Action item: Go line by line through the records below. Copy whichever lines contain the string "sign".

── Supplied entries ──

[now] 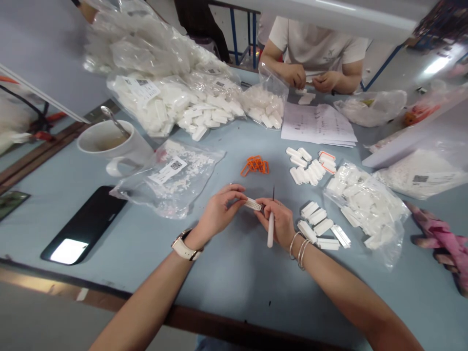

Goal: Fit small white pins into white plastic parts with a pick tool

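Reference landmark: the heap of orange frames (pixel 256 165) on the desk (pixel 234 278). The perforated white piece (pixel 252 204) is on the near side of the heap, raised between the two hands. The left hand (pixel 219 209) is nearly closed, fingertips and thumb pinching one end of it. The right hand (pixel 281 222) is curled round a white-handled tool (pixel 271 230), dark tip pointing away from the person, while its fingertips meet the other end of the piece.

Right of the heap lie loose white pieces (pixel 312 171); a second group (pixel 322 226) sits nearer the person, close to the right wrist. Left of the heap are a bag of small white parts (pixel 190 165) and, beyond it, a mug (pixel 106 146) with a spoon standing in it.

Risks, in my judgement: the piece could slip, being gripped only at its ends; the slender tip could scratch it or prick a finger, since one hand manages both. A sideways swing of the right forearm could scatter the nearer group. Dragging the bag might jog the mug (an open drink, poorly sited) and wet the parts.
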### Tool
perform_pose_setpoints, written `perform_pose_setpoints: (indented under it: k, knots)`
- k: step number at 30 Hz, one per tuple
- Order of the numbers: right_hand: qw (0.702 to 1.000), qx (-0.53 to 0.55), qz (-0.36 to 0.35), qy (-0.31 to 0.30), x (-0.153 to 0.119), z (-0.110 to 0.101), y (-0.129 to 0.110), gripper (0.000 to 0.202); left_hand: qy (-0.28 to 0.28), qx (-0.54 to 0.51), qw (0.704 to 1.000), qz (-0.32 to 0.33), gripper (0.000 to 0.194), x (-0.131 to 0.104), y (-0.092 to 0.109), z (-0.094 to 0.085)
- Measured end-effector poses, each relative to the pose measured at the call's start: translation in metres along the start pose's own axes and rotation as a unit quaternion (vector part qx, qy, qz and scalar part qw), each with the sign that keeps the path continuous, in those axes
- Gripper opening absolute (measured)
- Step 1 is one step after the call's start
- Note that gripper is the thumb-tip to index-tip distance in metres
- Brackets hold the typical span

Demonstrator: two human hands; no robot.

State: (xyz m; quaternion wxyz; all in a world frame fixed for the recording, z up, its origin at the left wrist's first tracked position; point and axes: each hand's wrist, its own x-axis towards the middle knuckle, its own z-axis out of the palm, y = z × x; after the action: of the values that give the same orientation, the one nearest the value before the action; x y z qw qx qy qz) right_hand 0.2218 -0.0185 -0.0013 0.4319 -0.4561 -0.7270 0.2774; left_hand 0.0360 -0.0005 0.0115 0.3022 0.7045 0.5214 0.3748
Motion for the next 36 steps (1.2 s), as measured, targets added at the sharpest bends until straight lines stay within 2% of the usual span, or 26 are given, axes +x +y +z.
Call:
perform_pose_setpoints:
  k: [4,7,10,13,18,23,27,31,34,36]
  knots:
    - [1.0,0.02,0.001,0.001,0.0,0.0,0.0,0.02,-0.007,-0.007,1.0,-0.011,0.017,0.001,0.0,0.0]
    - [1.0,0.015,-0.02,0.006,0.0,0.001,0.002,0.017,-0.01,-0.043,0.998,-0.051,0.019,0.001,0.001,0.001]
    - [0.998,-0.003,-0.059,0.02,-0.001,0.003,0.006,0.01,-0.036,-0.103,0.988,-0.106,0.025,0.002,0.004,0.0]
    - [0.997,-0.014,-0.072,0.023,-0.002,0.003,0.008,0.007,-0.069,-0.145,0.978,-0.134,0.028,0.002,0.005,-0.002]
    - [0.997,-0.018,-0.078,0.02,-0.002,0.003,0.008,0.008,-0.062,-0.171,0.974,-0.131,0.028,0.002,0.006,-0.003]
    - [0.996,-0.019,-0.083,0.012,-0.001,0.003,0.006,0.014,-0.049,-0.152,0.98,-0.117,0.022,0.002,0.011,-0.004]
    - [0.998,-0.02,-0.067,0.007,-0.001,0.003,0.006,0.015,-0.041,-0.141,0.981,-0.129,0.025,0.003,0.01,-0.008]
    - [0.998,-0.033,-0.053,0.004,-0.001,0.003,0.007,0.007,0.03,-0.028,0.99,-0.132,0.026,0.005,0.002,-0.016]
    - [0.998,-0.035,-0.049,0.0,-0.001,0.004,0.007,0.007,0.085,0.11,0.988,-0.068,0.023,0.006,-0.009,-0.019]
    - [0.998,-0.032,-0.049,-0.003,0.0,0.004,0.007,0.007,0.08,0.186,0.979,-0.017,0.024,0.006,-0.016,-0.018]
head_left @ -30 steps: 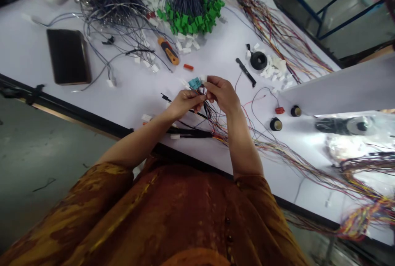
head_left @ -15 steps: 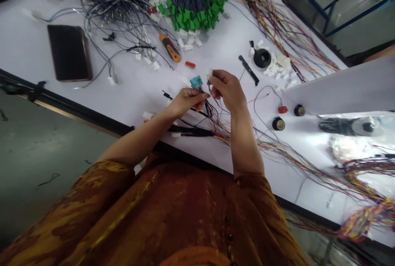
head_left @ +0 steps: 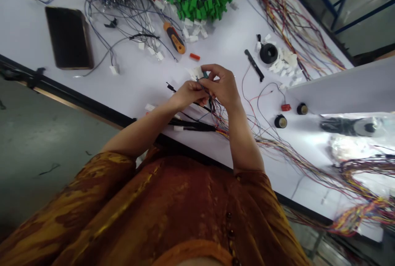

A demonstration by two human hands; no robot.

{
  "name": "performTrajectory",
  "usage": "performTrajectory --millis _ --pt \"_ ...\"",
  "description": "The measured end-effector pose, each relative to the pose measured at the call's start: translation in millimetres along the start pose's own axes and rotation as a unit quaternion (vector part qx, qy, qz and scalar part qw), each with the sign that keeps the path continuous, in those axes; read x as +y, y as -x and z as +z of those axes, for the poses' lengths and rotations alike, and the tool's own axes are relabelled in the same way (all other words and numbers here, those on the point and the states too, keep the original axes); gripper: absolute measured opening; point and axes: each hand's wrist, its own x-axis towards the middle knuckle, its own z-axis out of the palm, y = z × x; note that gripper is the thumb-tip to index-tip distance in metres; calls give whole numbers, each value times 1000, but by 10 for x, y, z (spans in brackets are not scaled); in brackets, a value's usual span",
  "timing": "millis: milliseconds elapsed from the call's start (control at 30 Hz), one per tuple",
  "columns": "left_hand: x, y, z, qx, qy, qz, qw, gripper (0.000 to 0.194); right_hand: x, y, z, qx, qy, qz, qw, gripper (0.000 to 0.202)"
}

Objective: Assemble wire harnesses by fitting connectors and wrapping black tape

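My left hand (head_left: 188, 94) is closed on wires of a harness (head_left: 220, 122), just above the table's front edge. Touching it from the right, my right hand (head_left: 221, 84) pinches a white connector (head_left: 196, 73) between thumb and fingers. A teal connector (head_left: 205, 75) shows only in part behind my right fingers. Thin coloured wires run down from both hands into the bundle, which continues to the lower right. Below my left hand lies a black-sleeved branch (head_left: 197, 126) of the harness.
Behind the hands lie an orange-black screwdriver (head_left: 174, 38), an orange piece (head_left: 194, 57) and green connectors (head_left: 200, 7). A dark phone-like device (head_left: 69, 38) is at left. A black knife (head_left: 254, 65), tape roll (head_left: 268, 53) and red connector (head_left: 285, 107) lie right.
My right hand has brought the white connector left and down, over the teal connector, which is now mostly covered. The hands are closer together. The whole view has shifted slightly.
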Motion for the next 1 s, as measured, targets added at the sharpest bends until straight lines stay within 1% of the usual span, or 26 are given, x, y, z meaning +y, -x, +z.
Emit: performTrajectory --millis 167,333,367,433,533,600,633,700,767,833,933,1000 --pt "67 22 -25 -34 6 -23 999 13 32 26 14 5 33 -5 999 37" --pt "106 43 -40 -96 47 -31 994 8 76 49 57 59 53 -30 996 31" --pt "101 40 -38 -101 52 -29 993 10 75 59 62 69 56 -32 996 30" --pt "73 26 -28 -92 51 -23 994 19 68 77 64 73 59 -27 995 30" --pt "16 -4 3 -53 39 -23 998 29 50 91 33 39 53 -13 998 29" --pt "-5 -15 24 -30 36 -20 999 33 24 84 -20 7 50 -12 999 28" --pt "-5 -14 33 -23 37 -17 999 33 4 74 -57 2 55 -17 998 27" --pt "11 -1 41 -22 36 -9 999 32 -56 39 -143 10 74 -38 996 31" --pt "38 21 37 -32 28 1 999 26 -128 -22 -229 1 85 -62 995 41" --pt "58 42 25 -51 10 10 999 22 -192 -109 -288 -52 68 -57 995 44" --pt "61 58 2 -78 -16 28 996 18 -238 -256 -298 -149 13 -10 989 25" --pt "58 58 -15 -88 -30 36 995 18 -244 -335 -270 -185 -10 -1 983 20"
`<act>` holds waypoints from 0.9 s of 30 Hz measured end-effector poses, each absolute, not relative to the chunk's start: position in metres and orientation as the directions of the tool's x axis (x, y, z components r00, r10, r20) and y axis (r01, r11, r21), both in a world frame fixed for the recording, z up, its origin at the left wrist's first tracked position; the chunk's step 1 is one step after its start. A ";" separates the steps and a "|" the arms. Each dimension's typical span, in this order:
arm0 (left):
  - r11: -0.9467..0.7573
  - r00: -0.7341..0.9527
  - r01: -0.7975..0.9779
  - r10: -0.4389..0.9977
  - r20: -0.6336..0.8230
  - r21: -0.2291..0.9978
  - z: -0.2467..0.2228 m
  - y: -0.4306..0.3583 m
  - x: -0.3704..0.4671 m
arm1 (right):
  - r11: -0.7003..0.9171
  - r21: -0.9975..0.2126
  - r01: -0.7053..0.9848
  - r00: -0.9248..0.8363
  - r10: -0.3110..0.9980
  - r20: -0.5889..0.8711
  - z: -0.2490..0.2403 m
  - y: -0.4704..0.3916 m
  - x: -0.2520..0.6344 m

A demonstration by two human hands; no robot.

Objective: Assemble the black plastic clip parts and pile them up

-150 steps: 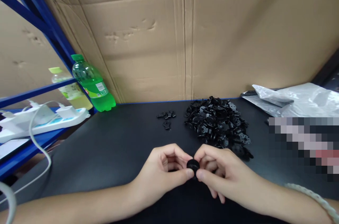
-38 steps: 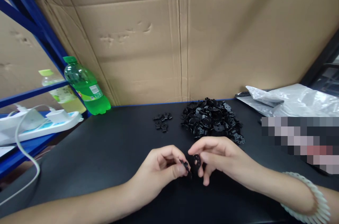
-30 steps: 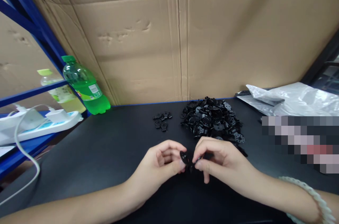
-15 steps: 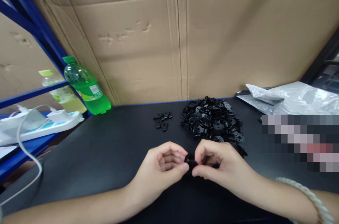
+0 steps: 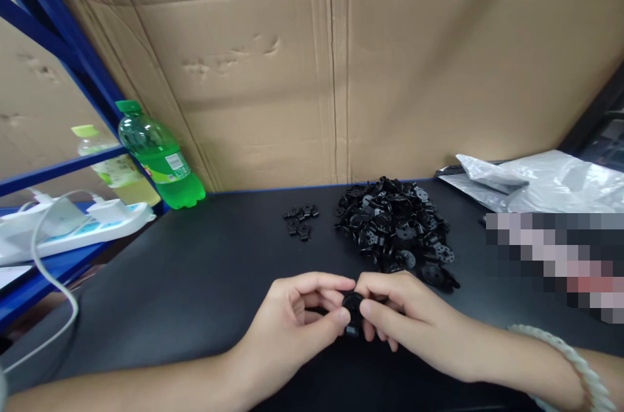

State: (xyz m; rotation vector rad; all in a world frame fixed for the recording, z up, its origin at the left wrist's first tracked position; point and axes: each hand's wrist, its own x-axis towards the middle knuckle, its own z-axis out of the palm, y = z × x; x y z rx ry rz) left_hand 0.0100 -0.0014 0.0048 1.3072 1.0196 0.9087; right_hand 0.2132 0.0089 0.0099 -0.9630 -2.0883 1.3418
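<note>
Between my two hands is a small round black plastic clip (image 5: 351, 305), with a narrow tab below its disc. My left hand (image 5: 305, 314) pinches its left edge with thumb and fingers. From the other side my right hand (image 5: 409, 314) grips it, the thumb pressed on the disc's face. Fingers cover part of the clip. Beyond my right hand lies a heap of similar black clips (image 5: 394, 220), with one or two at its near edge. A small group of black pieces (image 5: 301, 220) sits to the left of the heap.
A green soda bottle (image 5: 166, 165) and a paler drink bottle (image 5: 121, 175) stand at the left by a blue rack (image 5: 78, 67). A white power strip (image 5: 97, 233) trails a cable. Cardboard (image 5: 253, 87) walls the back. Plastic bags (image 5: 560, 181) lie at the right, near a pixelated patch.
The clip has turned so its round face shows, with the tab pointing down. My right hand's fingers have shifted under and behind it, and both hands have moved slightly lower.
</note>
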 end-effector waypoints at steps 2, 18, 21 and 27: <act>0.068 0.317 0.039 0.945 -0.077 0.997 0.004 -0.002 0.009 | 0.282 -0.911 0.301 -0.642 0.766 0.025 0.008 0.009 0.213; 0.120 0.293 -0.026 0.950 -0.107 0.992 0.011 -0.005 0.012 | 0.335 -0.891 0.306 -0.642 0.764 0.066 0.005 0.006 0.214; 0.112 0.302 -0.033 0.949 -0.096 0.993 0.011 -0.005 0.012 | 0.328 -0.897 0.296 -0.647 0.760 0.064 0.004 0.006 0.214; 0.094 0.316 -0.035 0.945 -0.078 0.995 0.011 -0.004 0.011 | 0.280 -0.928 0.246 -0.630 0.774 0.066 0.001 0.006 0.214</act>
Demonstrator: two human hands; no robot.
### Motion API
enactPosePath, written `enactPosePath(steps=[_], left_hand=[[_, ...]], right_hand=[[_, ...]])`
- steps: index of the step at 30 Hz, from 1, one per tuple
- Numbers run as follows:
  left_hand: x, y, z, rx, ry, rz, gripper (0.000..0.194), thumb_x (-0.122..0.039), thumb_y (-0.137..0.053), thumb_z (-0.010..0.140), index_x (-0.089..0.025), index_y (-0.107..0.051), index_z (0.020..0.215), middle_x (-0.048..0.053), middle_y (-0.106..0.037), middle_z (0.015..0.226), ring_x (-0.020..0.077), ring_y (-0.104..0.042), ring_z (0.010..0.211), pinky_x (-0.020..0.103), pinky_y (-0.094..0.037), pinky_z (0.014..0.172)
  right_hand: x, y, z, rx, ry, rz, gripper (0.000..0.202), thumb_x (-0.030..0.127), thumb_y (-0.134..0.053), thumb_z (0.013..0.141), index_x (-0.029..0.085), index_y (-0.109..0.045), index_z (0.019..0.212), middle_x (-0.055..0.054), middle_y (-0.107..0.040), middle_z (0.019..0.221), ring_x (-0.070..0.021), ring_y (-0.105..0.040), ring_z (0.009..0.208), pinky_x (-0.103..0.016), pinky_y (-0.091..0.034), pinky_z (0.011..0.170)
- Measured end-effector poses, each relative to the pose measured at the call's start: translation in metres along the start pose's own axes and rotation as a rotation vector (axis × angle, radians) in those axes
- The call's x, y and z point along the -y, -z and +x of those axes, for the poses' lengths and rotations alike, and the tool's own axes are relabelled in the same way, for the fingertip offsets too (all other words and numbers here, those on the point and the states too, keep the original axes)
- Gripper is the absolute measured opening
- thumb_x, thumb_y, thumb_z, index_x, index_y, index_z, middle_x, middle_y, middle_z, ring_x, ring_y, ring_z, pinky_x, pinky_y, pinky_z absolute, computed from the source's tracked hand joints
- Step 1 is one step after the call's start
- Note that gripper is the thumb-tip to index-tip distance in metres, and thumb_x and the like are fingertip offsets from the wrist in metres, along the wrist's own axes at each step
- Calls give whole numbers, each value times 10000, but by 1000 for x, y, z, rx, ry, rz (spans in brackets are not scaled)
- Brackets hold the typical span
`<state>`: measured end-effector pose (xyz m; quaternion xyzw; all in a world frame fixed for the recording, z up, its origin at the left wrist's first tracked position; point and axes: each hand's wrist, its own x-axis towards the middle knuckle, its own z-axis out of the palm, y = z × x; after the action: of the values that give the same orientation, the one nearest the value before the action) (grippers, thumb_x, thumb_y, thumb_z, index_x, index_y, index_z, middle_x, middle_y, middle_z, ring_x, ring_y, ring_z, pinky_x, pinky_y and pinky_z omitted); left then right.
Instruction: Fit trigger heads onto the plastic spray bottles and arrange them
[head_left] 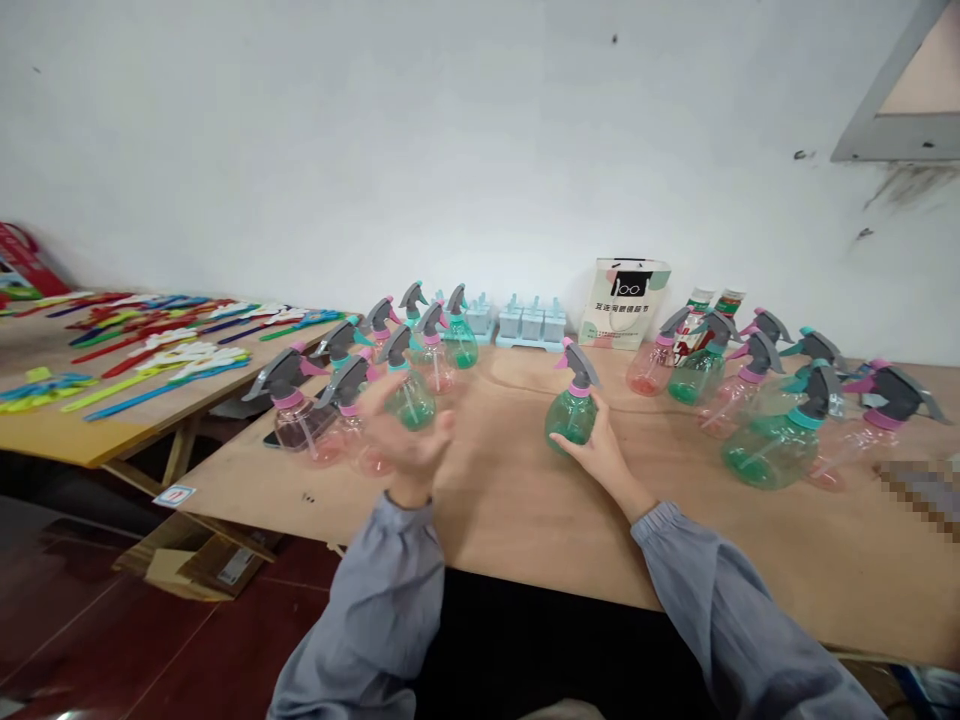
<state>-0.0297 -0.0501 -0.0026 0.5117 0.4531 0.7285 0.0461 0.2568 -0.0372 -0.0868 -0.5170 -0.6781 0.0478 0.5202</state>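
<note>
My right hand [598, 450] is wrapped round the lower body of a green spray bottle [571, 415] with a pink collar and grey head, upright over the middle of the table. My left hand [409, 430], blurred by motion, has its fingers apart and holds nothing; it is in front of the left group of bottles and partly hides them. That group has pink and green bottles, among them a green bottle with a teal collar [414, 398]. Several more stand on the right, including a large green bottle [772, 450] near the front.
Light blue moulds [531, 325] and a paper bag [624, 305] stand by the wall, with two white-capped bottles right of the bag. A second table [45, 435] at the left bears colourful plastic strips. An open cardboard box [202, 565] lies beneath.
</note>
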Motion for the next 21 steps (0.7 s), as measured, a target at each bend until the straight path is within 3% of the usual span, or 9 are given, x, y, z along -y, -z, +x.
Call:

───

Written answer:
- Measured end-effector poses, each relative to the pose measured at the call's start: translation in metres along the start pose's own axes and rotation as a unit quaternion (vector part qx, qy, qz and scalar part qw), each with the sign that keeps the path continuous, in those axes
  "description": "The measured end-effector pose, each relative to the pose measured at the call's start: translation in millimetres along the start pose's own axes and rotation as a unit quaternion (vector part qx, qy, qz and scalar part qw), each with the sign that keeps the path continuous, in those axes; read x as +y, y as -x and z as +z of those axes, for the poses' lengths and rotations alike, and the tool's own axes are relabelled in the same way (all other words and numbers here, those on the point and the states too, keep the original axes); gripper: absolute measured opening; point and axes: each hand's wrist, its own x-axis towards the middle knuckle, its own z-axis out of the palm, y = z × x; note that gripper is the thumb-tip to index-tip distance in metres; calls give whole numbers, each value times 1000, but by 10 for x, y, z (spans in brackets are not scaled); in brackets, a value's usual span",

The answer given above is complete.